Peer-review completion

AR: Author's response | RR: Referee report | ED: Editor decision

AR by Shengzhen Zhou on behalf of the Authors (02 Aug 2019) Author's response Manuscript

ED: Referee Nomination & Report Request started (06 Aug 2019) by Barbara Ervens

RR by Anonymous Referee #1 (20 Aug 2019)

RR by Anonymous Referee #3 (23 Sep 2019)

Suggestions for revision or reasons for rejection

The Authors present original aerosol measurements taken on a tall city tower, including rare observations of size-segregated chemical composition. Measurement periods are short, and the Authors focused on the analysis of specific events. Their results are interesting because They were able to show that aerosol chemical components can be spatially segregated not only horizontally (because of the presence of the buildings and of the heterogeneity of the sources) but also vertically. The analysis of air mass transport and thermodynamics in the lower few hundreds meters above the ground can be blamed for such variability. In spite of such complexity, the Authors' conclusions in the abstract seem very shallow. Just a generic mention to the role of heterogenous chemistry is given. The quality of presentation is poor, and I struggled to understand what specific day of the campaign some of the figures referred to (e.g. Figure 8) and also why that day and not others? The Authors claim that the presence of low-level clouds was crucial for the production of secondary aerosols on certain days. But they do not discuss the presence/absence of clouds on other days, when concentration vertical profiles are more flat.
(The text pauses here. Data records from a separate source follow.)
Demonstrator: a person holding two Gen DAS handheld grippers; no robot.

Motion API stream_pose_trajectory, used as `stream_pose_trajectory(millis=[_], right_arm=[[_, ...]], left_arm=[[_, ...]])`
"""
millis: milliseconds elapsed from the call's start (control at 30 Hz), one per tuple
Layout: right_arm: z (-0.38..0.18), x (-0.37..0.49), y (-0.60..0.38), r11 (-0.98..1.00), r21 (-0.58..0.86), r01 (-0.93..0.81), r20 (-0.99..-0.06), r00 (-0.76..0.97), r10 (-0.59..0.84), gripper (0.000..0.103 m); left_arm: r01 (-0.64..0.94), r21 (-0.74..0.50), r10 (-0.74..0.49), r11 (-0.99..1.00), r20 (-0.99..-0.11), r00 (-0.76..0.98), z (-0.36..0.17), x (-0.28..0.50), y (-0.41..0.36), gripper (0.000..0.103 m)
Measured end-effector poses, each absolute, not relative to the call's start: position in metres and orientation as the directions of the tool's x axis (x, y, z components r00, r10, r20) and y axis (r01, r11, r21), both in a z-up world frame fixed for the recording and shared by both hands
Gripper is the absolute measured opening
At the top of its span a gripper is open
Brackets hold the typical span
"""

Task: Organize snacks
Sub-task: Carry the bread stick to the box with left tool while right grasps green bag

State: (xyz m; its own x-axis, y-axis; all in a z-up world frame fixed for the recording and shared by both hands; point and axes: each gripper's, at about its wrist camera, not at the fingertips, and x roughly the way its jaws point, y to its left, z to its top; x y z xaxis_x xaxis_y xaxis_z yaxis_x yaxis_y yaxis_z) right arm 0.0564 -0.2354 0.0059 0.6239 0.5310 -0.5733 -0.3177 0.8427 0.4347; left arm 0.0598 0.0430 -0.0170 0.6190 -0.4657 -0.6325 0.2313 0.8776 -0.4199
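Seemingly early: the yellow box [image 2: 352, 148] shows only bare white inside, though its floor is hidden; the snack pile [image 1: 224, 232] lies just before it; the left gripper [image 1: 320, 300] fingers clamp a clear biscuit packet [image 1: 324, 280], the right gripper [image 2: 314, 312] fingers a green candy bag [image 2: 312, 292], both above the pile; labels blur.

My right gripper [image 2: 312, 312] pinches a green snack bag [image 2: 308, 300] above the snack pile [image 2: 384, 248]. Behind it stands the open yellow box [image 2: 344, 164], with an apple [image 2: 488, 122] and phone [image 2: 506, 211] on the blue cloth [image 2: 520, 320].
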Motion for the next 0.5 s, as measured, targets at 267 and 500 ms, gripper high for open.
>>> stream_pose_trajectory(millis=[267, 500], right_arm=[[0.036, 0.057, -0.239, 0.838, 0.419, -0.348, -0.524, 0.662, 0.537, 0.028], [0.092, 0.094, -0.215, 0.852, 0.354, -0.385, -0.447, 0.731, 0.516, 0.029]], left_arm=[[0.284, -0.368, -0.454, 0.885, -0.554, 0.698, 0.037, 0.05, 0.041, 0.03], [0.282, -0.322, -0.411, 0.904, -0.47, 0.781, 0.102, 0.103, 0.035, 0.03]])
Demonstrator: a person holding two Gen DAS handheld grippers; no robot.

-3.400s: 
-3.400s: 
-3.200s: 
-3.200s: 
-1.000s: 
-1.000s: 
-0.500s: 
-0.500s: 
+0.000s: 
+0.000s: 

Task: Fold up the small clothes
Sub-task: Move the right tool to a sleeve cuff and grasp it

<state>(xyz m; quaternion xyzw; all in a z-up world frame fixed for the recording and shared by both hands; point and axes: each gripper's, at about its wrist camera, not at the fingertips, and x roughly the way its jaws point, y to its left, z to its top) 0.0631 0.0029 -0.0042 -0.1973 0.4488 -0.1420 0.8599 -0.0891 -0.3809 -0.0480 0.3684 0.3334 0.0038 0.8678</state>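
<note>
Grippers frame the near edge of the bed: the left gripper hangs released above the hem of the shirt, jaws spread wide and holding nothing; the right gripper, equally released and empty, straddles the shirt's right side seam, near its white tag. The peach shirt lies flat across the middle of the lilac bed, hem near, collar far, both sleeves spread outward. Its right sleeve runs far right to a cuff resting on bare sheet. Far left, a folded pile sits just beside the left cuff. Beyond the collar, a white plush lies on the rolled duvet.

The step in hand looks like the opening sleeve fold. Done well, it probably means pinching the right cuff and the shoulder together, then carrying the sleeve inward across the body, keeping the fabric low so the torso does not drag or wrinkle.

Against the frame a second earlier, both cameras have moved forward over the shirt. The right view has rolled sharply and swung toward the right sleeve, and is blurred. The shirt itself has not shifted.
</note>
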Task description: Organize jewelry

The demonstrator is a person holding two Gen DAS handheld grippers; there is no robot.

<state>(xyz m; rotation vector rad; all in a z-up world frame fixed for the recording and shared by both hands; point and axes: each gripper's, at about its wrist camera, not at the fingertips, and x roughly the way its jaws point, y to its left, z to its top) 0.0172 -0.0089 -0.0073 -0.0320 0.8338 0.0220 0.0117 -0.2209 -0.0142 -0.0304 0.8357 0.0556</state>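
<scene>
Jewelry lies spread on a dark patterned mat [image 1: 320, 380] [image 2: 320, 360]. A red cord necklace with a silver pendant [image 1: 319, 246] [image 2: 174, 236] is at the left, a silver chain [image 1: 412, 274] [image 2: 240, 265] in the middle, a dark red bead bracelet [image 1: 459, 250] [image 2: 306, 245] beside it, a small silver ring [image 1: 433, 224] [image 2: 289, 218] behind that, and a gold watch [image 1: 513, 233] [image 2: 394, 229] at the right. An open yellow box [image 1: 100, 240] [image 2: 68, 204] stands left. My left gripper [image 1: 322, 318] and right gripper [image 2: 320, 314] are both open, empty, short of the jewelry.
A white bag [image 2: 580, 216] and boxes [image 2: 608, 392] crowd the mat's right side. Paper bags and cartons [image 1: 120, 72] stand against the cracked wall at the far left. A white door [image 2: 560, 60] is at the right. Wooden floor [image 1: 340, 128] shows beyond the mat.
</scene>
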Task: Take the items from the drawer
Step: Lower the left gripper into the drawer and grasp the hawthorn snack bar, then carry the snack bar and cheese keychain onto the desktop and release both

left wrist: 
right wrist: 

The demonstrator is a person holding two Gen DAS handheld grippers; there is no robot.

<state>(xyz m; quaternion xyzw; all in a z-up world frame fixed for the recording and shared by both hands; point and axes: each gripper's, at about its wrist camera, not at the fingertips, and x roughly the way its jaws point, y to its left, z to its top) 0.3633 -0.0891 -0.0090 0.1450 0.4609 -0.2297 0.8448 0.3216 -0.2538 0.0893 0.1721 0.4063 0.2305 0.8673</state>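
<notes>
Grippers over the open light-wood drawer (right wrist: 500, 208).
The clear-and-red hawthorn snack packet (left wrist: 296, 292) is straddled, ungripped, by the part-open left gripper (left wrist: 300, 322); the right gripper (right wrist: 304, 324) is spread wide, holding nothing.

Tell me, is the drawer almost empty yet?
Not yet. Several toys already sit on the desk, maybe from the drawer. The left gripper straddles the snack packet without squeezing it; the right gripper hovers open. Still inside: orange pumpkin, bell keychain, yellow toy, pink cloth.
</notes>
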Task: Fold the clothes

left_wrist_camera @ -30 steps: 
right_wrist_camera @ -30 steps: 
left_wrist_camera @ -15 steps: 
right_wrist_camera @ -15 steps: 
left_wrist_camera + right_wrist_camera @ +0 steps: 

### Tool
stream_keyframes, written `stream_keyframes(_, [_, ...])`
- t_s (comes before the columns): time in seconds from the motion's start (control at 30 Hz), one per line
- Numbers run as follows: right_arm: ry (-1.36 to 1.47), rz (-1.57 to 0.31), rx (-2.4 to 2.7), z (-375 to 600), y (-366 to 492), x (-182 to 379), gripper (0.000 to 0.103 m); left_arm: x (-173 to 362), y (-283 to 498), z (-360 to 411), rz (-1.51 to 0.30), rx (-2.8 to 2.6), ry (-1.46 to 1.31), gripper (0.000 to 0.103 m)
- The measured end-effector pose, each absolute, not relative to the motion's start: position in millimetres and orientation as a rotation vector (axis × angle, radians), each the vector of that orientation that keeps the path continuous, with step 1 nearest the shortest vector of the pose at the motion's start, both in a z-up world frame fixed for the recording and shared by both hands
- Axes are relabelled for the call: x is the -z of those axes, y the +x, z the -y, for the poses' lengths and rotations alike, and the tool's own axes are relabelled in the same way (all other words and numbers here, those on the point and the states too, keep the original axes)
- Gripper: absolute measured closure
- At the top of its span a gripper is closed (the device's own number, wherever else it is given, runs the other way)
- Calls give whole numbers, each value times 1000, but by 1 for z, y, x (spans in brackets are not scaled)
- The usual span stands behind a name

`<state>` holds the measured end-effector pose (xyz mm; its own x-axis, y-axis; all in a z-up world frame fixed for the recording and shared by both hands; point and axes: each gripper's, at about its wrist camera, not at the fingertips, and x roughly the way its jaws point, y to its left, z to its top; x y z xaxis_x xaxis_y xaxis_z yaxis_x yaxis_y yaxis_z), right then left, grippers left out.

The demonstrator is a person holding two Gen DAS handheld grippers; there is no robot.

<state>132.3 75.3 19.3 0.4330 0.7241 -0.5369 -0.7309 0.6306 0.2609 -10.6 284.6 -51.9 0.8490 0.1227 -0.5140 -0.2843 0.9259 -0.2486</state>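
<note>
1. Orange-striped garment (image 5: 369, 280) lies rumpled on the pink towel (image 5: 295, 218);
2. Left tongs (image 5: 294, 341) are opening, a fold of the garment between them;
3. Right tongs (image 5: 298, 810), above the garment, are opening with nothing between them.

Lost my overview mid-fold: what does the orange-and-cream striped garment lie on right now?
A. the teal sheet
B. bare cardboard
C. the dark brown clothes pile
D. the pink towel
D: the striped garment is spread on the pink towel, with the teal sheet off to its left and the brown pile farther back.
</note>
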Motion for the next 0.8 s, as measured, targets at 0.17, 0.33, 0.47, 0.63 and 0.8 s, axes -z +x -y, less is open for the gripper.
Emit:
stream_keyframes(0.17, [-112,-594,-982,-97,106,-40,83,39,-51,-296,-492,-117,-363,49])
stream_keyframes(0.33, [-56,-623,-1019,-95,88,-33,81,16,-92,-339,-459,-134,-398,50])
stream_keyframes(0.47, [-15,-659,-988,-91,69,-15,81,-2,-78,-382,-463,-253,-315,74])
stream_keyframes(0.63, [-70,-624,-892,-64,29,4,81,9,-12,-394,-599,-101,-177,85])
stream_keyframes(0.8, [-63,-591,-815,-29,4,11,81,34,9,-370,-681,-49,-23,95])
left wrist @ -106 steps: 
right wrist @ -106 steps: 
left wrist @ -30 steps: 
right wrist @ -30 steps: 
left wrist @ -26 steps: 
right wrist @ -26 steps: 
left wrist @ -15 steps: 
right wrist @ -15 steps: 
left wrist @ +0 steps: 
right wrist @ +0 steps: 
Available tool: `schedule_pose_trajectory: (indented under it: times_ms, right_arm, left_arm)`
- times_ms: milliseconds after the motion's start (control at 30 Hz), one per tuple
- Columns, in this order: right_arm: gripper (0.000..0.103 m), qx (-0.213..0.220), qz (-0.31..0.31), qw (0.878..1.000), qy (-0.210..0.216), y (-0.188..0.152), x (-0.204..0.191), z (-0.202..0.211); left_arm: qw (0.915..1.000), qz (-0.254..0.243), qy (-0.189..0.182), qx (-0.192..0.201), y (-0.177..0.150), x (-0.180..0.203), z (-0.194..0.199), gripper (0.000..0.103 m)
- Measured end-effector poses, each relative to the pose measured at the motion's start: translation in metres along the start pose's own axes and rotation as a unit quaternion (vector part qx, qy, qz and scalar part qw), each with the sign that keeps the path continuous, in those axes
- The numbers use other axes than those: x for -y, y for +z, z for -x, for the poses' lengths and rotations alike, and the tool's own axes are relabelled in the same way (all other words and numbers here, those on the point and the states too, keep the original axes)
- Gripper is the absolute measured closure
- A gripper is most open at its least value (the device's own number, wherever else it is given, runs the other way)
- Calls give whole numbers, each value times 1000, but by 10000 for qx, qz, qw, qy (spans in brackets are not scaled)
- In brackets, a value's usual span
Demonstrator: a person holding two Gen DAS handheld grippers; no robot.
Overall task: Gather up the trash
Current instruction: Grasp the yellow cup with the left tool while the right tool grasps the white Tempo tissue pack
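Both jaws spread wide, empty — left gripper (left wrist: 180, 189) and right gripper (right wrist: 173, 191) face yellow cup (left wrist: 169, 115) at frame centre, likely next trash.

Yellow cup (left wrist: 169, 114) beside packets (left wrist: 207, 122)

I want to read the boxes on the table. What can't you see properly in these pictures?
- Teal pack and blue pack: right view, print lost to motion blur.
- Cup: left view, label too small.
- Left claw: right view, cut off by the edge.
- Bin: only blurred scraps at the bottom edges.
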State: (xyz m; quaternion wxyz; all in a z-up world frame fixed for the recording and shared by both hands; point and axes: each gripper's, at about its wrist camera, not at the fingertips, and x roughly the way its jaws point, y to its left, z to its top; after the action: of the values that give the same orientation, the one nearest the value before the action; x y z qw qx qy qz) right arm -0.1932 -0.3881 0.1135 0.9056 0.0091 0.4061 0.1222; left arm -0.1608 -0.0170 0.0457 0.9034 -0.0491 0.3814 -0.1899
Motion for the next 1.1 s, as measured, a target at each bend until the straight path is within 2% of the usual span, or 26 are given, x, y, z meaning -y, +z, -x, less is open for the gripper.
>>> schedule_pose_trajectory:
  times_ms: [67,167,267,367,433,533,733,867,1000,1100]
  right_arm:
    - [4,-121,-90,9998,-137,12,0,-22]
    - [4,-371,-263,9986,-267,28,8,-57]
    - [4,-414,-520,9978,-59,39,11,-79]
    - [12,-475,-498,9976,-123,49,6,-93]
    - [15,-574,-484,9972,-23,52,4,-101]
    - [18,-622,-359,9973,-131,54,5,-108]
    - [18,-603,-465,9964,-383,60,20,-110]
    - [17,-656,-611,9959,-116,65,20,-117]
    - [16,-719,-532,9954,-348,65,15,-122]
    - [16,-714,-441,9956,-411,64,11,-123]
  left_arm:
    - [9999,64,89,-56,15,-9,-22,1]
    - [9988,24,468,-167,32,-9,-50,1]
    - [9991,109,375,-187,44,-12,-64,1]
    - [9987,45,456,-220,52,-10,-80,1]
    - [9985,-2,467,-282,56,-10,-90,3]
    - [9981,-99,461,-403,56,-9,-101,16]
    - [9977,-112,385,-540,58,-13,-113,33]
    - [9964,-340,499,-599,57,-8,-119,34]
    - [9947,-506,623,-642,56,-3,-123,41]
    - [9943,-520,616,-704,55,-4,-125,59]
The full elaboration lacks of a coherent analysis, and sometimes hypotheses and conclusions (e.g., about the importance of aqueous phase chemistry) are mixed up in the discussion.
Specific comments:
The Referee#2's comment on the effect of hygroscopic growth on measured impactor size-distribution, in my view, was only partially addressed by the Authors. In the study of Meng and Seinfeld (1993) quoted by the Authors, the ratio between the diameters of the droplet mode and the condensation mode was 3.5 (= 0.7 vs. 0.2), while here such ratio is only 2.3 for sulphate (= 0.75 vs 0.33; section 1 in the Supplementary). Considering that the hygroscopic growth factor for ammonium sulphate at RH 80% is about 1.4 (and obviously greater at RH values approaching the saturation), I would be more cautious in concluding that ambient RH was irrelevant in contributing to shaping the measured size-distributions.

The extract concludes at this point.